Paper Structure (33 sections, 1 equation, 5 figures, 2 tables)

This paper contains 33 sections, 1 equation, 5 figures, 2 tables.

Figures (5)

  • Figure 1: Overview of the proposed 360° camera-based DBH estimation pipeline. 360° video data is collected using a Falcon UAV and a backpack-mounted sensor tower. Agisoft Metashape is used to extract and align images, generate point cloud and mesh, and scale the model. By projecting Grounded SAM masks onto the point cloud, we can extract individual tree trunks. We estimate DBH using Fourier-based fitting with a RANSAC framework on cross sections at breast height. Using an interactive interface, we can visualize and inspect reconstructions and tree trunks with corresponding DBH estimates.
  • Figure 2: Examples of short and long trajectory sequences used for data collection. Blue spheres indicate camera positions over time. Scale bars are shown for reference. The short sequence captures a single tree at close range, while the long sequence covers a larger 60m$\times$60m area for multi-tree reconstruction.
  • Figure 3: Screenshots of the custom visualization interface.
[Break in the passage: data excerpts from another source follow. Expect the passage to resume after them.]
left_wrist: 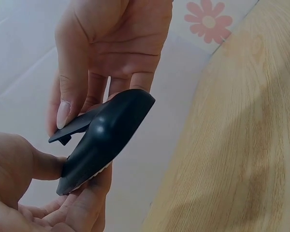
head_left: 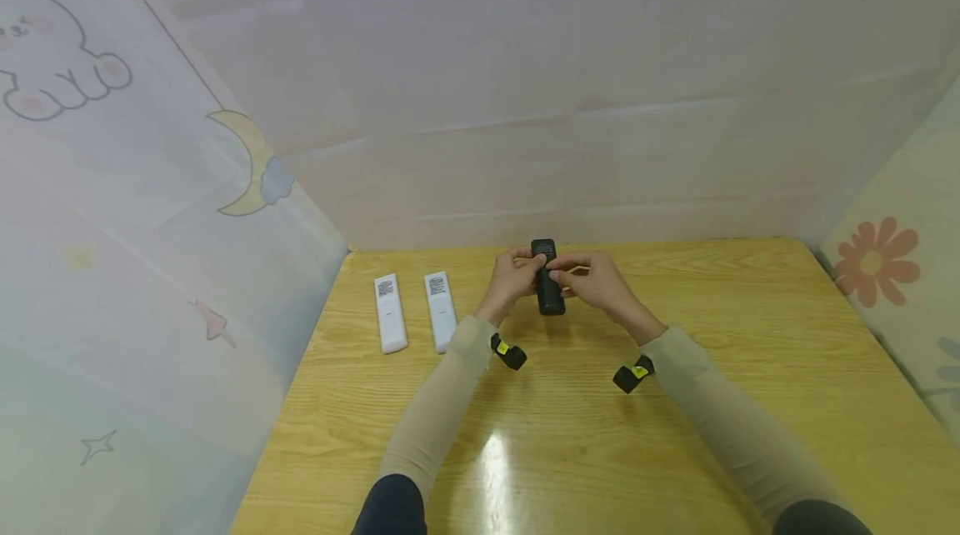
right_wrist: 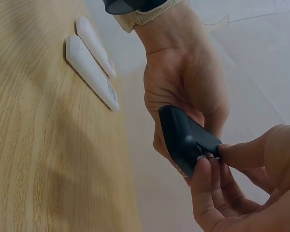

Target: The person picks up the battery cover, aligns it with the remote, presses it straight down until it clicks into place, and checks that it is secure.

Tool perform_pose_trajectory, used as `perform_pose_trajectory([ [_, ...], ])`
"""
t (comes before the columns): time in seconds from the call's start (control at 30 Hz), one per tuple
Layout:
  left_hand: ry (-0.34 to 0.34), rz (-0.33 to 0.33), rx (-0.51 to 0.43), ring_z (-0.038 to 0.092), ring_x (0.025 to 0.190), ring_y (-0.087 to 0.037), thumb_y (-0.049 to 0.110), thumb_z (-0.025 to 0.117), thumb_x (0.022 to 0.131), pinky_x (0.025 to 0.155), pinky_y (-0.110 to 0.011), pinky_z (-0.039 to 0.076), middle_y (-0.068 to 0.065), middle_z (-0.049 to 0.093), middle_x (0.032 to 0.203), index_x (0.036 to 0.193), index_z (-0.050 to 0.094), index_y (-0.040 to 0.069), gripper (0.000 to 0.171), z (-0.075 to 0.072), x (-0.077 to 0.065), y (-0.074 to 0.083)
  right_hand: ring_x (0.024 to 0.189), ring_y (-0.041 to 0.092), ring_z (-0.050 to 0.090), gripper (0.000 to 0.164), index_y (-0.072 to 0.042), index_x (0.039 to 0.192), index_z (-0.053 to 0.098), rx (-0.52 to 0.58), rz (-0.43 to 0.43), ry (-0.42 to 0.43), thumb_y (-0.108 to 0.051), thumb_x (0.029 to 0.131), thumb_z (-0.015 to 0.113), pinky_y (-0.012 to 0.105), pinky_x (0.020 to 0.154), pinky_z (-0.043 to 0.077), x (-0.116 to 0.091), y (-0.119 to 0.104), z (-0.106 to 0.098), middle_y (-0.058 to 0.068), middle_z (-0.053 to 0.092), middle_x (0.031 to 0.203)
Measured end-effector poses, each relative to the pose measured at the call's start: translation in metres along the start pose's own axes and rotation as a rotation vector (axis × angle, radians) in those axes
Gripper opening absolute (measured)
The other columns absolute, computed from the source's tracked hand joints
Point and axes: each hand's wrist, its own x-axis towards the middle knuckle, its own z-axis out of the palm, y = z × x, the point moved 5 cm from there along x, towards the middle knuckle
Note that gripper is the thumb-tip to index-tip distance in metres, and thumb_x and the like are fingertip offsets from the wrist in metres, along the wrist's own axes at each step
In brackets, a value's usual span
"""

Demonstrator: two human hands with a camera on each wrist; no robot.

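A black remote control [head_left: 551, 300] is held above the table, its back side up. My left hand [head_left: 513, 278] grips it, thumb on one side and fingers beneath, with buttons just showing on the underside in the left wrist view. My right hand [head_left: 602, 278] pinches the remote's battery cover [left_wrist: 76, 127] between thumb and fingers. One end of that cover stands lifted off the body, a small tab under its edge, while the other end still meets the remote. Inside the compartment, fingers and shadow hide what is there.
Two white remotes [head_left: 391, 314] [head_left: 441, 312] lie side by side on the wooden table [head_left: 720, 402], left of my hands, label side up. A pale printed sheet [head_left: 480, 102] hangs behind the table, with more at both sides.
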Motion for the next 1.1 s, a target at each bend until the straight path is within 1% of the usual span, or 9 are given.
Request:
perform_pose_trajectory([
  [0.17, -0.01, 0.002, 0.003, 0.079, 0.1, -0.03, 0.026, 0.067, 0.108, 0.085, -0.042, 0.067, -0.02, 0.073, 0.128, 0.137, 0.059, 0.002, 0.038, -0.0005, -0.0013, -0.0001, 0.112, 0.04, 0.073, 0.029, 0.001, 0.132, 0.073, -0.011, -0.001, 0.004, -0.014, 0.107, 0.067, 0.049, 0.091, 0.066, 0.0011, 0.0026, 0.0004, 0.028, 0.064, 0.141],
  [0.27, -0.013, 0.008, 0.007, 0.079, 0.1, -0.029, 0.025, 0.067, 0.108, 0.085, -0.042, 0.067, -0.02, 0.074, 0.128, 0.136, 0.059, 0.002, 0.037, -0.0006, -0.002, -0.0002, 0.11, 0.039, 0.073, 0.028, 0.0, 0.131, 0.074, -0.023, 0.001, 0.007, -0.014, 0.107, 0.067, 0.05, 0.091, 0.065, 0.0019, 0.0042, 0.0008, 0.027, 0.064, 0.141],
  [0.43, -0.009, 0.008, 0.004, 0.079, 0.101, -0.029, 0.026, 0.067, 0.108, 0.086, -0.041, 0.067, -0.02, 0.073, 0.128, 0.135, 0.06, 0.003, 0.036, -0.0012, -0.0026, -0.0006, 0.109, 0.037, 0.073, 0.028, -0.002, 0.131, 0.074, -0.049, 0.009, 0.012, -0.015, 0.108, 0.067, 0.046, 0.089, 0.066, 0.0024, 0.0058, 0.0012, 0.025, 0.064, 0.142],
  [0.53, -0.008, 0.007, 0.001, 0.079, 0.102, -0.029, 0.026, 0.067, 0.108, 0.086, -0.041, 0.067, -0.021, 0.073, 0.129, 0.136, 0.06, 0.003, 0.037, -0.0014, -0.0025, -0.0004, 0.108, 0.036, 0.073, 0.028, -0.002, 0.131, 0.074, -0.056, 0.011, 0.017, -0.015, 0.108, 0.067, 0.05, 0.09, 0.065, 0.0024, 0.0056, 0.0018, 0.025, 0.064, 0.142],
  [0.63, -0.006, 0.008, -0.001, 0.079, 0.101, -0.029, 0.026, 0.067, 0.108, 0.085, -0.04, 0.067, -0.02, 0.073, 0.129, 0.137, 0.06, 0.003, 0.038, -0.0017, -0.0024, 0.0002, 0.107, 0.035, 0.073, 0.028, -0.002, 0.13, 0.075, -0.064, 0.005, 0.019, -0.015, 0.108, 0.066, 0.049, 0.089, 0.065, 0.0027, 0.005, 0.0024, 0.026, 0.064, 0.141],
  [0.8, -0.014, 0.017, 0.0, 0.079, 0.101, -0.029, 0.027, 0.068, 0.108, 0.085, -0.04, 0.067, -0.02, 0.073, 0.128, 0.138, 0.06, 0.003, 0.039, -0.0014, -0.0019, 0.0024, 0.104, 0.035, 0.073, 0.027, -0.001, 0.13, 0.075, -0.071, -0.01, 0.025, -0.014, 0.108, 0.066, 0.038, 0.081, 0.066, 0.0031, 0.0026, 0.001, 0.026, 0.064, 0.14],
  [0.93, -0.014, 0.025, 0.0, 0.079, 0.102, -0.03, 0.026, 0.068, 0.107, 0.086, -0.041, 0.067, -0.021, 0.073, 0.13, 0.136, 0.06, 0.002, 0.038, -0.0012, -0.0031, 0.0032, 0.103, 0.034, 0.074, 0.027, -0.001, 0.129, 0.075, -0.08, -0.009, 0.03, -0.015, 0.108, 0.066, 0.037, 0.08, 0.066, 0.0035, 0.005, 0.0018, 0.026, 0.065, 0.14],
  [1.1, -0.004, 0.01, -0.008, 0.079, 0.102, -0.03, 0.026, 0.068, 0.107, 0.086, -0.042, 0.067, -0.021, 0.072, 0.131, 0.135, 0.06, 0.003, 0.037, -0.0015, -0.0045, -0.0007, 0.1, 0.031, 0.074, 0.027, -0.002, 0.128, 0.076, -0.085, 0.004, 0.034, -0.016, 0.107, 0.068, 0.035, 0.078, 0.066, 0.0026, 0.0102, 0.0048, 0.026, 0.068, 0.136],
])
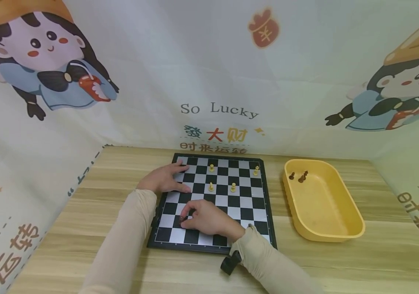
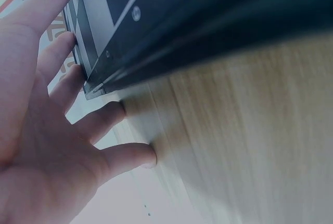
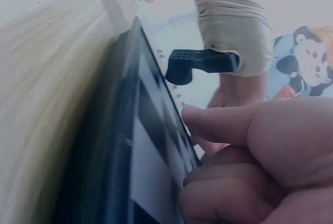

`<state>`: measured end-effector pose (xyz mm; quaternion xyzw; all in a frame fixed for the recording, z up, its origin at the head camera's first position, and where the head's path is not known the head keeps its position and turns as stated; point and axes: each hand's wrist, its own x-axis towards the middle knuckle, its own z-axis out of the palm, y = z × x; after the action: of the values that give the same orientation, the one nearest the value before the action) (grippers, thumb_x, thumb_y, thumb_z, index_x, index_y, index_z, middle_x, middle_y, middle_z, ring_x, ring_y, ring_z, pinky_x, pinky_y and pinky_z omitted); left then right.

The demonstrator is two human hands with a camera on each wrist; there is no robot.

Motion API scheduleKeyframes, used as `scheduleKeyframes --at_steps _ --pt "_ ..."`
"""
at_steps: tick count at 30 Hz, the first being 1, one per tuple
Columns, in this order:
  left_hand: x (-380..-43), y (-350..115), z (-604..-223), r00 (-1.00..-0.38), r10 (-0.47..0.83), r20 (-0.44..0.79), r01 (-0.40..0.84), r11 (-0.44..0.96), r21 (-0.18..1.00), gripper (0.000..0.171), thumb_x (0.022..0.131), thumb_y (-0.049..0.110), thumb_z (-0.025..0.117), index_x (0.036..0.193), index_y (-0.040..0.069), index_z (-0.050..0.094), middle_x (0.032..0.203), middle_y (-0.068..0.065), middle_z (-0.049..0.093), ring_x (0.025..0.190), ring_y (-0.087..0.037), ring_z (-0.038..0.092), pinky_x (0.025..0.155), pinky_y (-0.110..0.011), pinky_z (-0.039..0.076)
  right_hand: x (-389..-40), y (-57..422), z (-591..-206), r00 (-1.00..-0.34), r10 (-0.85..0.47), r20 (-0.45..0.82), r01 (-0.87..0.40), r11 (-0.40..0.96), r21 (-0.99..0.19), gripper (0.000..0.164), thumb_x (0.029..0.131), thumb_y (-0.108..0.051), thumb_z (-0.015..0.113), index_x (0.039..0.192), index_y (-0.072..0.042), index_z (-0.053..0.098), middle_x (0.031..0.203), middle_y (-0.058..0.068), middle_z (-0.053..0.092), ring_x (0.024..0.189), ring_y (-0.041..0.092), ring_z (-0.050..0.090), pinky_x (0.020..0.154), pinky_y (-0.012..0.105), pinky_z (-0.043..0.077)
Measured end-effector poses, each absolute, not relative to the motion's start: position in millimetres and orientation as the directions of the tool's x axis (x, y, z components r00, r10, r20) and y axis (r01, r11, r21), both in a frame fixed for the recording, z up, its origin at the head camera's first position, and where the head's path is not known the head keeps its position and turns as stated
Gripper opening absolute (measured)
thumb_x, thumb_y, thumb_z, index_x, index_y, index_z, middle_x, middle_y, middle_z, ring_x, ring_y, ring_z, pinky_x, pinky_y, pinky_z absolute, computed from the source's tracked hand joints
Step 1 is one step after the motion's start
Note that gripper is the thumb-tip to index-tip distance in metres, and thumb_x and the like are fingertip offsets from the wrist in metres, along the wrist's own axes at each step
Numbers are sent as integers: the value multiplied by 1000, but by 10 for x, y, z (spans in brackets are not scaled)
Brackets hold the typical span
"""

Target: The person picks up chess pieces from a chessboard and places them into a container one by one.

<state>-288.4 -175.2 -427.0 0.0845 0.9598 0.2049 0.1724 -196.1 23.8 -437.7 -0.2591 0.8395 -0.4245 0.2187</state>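
A black-and-white chessboard [image 1: 244,237] with a dark frame lies on the table. My left hand [image 1: 165,177] rests spread over its far left part, with fingers fanned out along the edge in the left wrist view. Low over the near left squares, my right hand [image 1: 207,216] has thumb and index finger curled together in a pinch. Between these fingertips is a small dark chess piece [image 1: 183,219], mostly hidden by them. Several pale yellow chess pieces stand on the far half, among them one yellow piece [image 1: 233,187] near the middle and another yellow piece [image 1: 256,170] at the far right.
A yellow plastic tray [image 1: 327,236] stands right of the board, with dark brown chess pieces [image 1: 302,177] at its far left end. The wood-grain table [image 1: 80,220] meets a printed cloth backdrop [image 1: 150,81] behind. A black device [image 1: 230,262] is strapped at the right wrist.
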Motion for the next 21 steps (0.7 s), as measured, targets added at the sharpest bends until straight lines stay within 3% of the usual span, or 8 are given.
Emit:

Top: Photogrammetry point cloud rendered with original colors. Bottom left: Segmentation view highlighting identified tree trunks (in red). Bottom right: Sidebar panel showing tree ID and DBH estimate when a user clicks the tree trunk in the visualizer.
  • Figure 4: Comparison of geometric fitting methods on cross-sections from both image-based (left column) and LiDAR-based (right column) point clouds. Top row: Partially observed trees. Bottom row: Fully observed trees. The truncated Fourier series (orange) provides more robust fits than ellipse (cyan) and B-spline (red) methods. Absolute relative errors for the Fourier method are: 6.18% and 3.94% (image-based), and 2.08% and 10.69% (LiDAR-based).
  • Figure 5: Comparison of DBH estimation performance across observability, platform, sequence length, and sensing modality. Each block contains top-row Estimated vs. reference DBH scatter plots and bottom-row box plots of relative error (%), comparing three fitting methods.